Lando Norris entrou na qualificação para o Grande Prémio da Hungria da melhor forma possível, liderando a última sessão de treinos livres no Hungaroring com um excelente tempo de 1:17.938, impondo-se antes da luta pela pole position. Num circuito que recompensa a precisão e a aderência mecânica, o piloto da McLaren mostrou-se confortável e rápido ao longo de toda a sessão, estabelecendo uma referência que os rivais não conseguiram superar.
Lewis Hamilton foi segundo pela Ferrari com 1:18.055, dando continuidade ao bom momento que o sete vezes campeão tem demonstrado nas últimas rondas, enquanto o líder do campeonato, Kimi Antonelli, terminou em terceiro pela Mercedes com 1:18.067 — separados por apenas doze milésimos de segundo numa sessão muito equilibrada. Charles Leclerc foi quarto pela Ferrari com 1:18.290, mantendo os dois monolugares da Scuderia perto da frente.
Oscar Piastri foi quinto pela McLaren, com George Russell em sexto pela Mercedes e Max Verstappen em sétimo pela Red Bull, sem que o neerlandês conseguisse encontrar o ritmo máximo desta vez num circuito que nunca foi um dos mais favoráveis à sua pilotagem. Isack Hadjar prosseguiu a sua impressionante temporada com o oitavo lugar pela Red Bull, enquanto Liam Lawson foi nono e Nico Hülkenberg décimo, completando o top 10.
Gabriel Bortoleto foi décimo primeiro, Pierre Gasly décimo segundo, Alexander Lindblad décimo terceiro, Franco Colapinto décimo quarto e Esteban Ocon décimo quinto. Oliver Bearman foi décimo sexto, Fernando Alonso décimo sétimo, Lance Stroll décimo oitavo, Valtteri Bottas décimo nono, Carlos Sainz vigésimo, Alex Albon vigésimo primeiro e Sergio Pérez vigésimo segundo, com o mexicano a terminar a sessão nas boxes sem registar um tempo representativo.

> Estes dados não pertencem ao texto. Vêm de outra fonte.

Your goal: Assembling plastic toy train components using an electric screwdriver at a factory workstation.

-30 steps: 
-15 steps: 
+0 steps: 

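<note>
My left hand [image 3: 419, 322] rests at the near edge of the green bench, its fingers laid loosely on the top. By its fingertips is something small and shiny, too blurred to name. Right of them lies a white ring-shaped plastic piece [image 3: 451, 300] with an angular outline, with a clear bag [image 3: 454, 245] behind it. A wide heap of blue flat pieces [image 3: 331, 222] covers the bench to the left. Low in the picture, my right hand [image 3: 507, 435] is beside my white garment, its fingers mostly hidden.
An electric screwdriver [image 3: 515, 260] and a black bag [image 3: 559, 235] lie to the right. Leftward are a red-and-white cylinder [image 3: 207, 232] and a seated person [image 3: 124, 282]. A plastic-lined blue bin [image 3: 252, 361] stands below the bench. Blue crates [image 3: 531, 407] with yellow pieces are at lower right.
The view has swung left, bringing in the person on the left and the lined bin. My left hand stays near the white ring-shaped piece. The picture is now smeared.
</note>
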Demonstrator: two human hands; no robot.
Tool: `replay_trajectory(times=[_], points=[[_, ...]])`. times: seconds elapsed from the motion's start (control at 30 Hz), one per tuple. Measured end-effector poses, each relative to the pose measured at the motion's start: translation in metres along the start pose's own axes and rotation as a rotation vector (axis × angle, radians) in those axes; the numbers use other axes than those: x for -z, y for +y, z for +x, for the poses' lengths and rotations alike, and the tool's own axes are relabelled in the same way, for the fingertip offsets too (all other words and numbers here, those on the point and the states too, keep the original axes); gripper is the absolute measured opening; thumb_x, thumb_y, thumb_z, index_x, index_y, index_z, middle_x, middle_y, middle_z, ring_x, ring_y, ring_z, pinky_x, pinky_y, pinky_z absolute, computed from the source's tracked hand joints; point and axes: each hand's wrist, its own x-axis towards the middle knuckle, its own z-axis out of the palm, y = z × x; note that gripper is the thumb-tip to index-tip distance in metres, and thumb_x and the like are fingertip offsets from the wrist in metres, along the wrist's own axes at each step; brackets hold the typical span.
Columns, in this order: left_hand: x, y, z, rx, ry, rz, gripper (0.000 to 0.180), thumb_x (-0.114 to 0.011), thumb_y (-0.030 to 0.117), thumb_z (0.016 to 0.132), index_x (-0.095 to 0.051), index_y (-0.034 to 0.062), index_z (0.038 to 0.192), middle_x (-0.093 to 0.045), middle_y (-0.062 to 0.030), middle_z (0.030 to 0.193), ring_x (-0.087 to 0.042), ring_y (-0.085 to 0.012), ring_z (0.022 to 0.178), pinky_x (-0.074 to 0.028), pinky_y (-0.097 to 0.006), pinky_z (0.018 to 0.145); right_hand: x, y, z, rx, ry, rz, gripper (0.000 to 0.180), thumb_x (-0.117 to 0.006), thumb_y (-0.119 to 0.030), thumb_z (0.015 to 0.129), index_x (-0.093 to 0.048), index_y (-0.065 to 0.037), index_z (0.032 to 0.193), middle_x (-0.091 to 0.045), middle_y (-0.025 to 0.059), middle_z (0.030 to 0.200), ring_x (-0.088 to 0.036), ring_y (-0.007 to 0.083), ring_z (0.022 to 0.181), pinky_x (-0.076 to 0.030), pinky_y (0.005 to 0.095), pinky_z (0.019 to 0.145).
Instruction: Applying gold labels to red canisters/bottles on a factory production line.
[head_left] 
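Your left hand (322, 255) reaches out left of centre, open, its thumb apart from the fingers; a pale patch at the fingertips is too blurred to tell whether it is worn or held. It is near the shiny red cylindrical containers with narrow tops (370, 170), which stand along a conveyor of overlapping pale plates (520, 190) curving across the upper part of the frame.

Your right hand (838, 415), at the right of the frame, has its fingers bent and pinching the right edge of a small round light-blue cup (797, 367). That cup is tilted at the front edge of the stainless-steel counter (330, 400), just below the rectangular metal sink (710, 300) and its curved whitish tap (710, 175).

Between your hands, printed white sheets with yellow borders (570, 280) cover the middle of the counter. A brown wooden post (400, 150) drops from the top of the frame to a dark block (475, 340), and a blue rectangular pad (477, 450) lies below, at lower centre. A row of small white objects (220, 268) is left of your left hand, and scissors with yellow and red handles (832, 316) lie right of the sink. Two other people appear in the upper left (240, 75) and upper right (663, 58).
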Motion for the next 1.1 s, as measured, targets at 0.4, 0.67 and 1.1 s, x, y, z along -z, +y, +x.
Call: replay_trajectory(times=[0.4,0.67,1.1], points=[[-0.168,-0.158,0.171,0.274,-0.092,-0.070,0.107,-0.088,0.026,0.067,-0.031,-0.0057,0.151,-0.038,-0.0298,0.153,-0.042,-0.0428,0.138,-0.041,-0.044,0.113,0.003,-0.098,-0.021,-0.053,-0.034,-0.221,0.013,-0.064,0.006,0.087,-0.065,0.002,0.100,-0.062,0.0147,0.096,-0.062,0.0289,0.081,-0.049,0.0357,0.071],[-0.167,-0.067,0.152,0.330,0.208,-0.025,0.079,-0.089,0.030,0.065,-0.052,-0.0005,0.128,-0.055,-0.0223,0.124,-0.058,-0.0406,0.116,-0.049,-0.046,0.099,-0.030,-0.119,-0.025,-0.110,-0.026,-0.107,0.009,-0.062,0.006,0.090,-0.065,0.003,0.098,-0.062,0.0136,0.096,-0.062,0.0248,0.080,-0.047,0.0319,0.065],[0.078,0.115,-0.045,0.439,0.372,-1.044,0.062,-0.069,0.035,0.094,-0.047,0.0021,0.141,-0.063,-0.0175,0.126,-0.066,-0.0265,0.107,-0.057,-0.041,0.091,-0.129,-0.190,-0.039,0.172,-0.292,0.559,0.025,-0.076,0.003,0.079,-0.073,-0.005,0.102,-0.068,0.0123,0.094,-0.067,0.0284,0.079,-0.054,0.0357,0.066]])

As comunicações da Direção de Corrida refletiram a natureza exigente e sinuosa do Hungaroring, com vários tempos de volta anulados por infrações aos limites de pista ao longo da sessão. Liam Lawson, Oliver Bearman, Franco Colapinto, Carlos Sainz, Lewis Hamilton, Valtteri Bottas e Charles Leclerc viram tempos eliminados por excederem os limites de pista em diferentes curvas — um lembrete de que, mesmo num circuito que não é conhecido pelas elevadas velocidades, a margem entre uma volta válida e uma volta anulada continua a ser mínima.
As condições estavam quentes e secas em Budapeste, com uma temperatura ambiente de 25,6 graus Celsius e o asfalto a atingir os 53,6 graus, sob uma humidade reduzida de 27,7% — condições quentes e escorregadias que colocaram uma importância acrescida na gestão dos pneus e na preservação da mecânica.
Para Norris, liderar o último treino livre representa exatamente o impulso de que precisava. O piloto da McLaren tem atravessado uma temporada em que o companheiro de equipa Piastri e o dominador Antonelli têm frequentemente assumido o protagonismo, e uma forte prestação no Hungaroring — um circuito onde as qualidades do chassis da McLaren deverão jogar a seu favor — oferece uma verdadeira oportunidade para lutar na frente.
Mas, com Hamilton e Antonelli separados de Norris por apenas centésimos de segundo, e com ambos os Ferrari na luta, a qualificação no Hungaroring promete ser extremamente equilibrada. A pole position neste circuito apertado e técnico vale ouro, tendo em conta a reconhecida dificuldade em ultrapassar durante a corrida de domingo.
Norris deu o primeiro golpe. Segue-se agora a luta pela pole position do Grande Prémio da Hungria e, a julgar por estes resultados, tudo poderá decidir-se pela mais pequena das margens.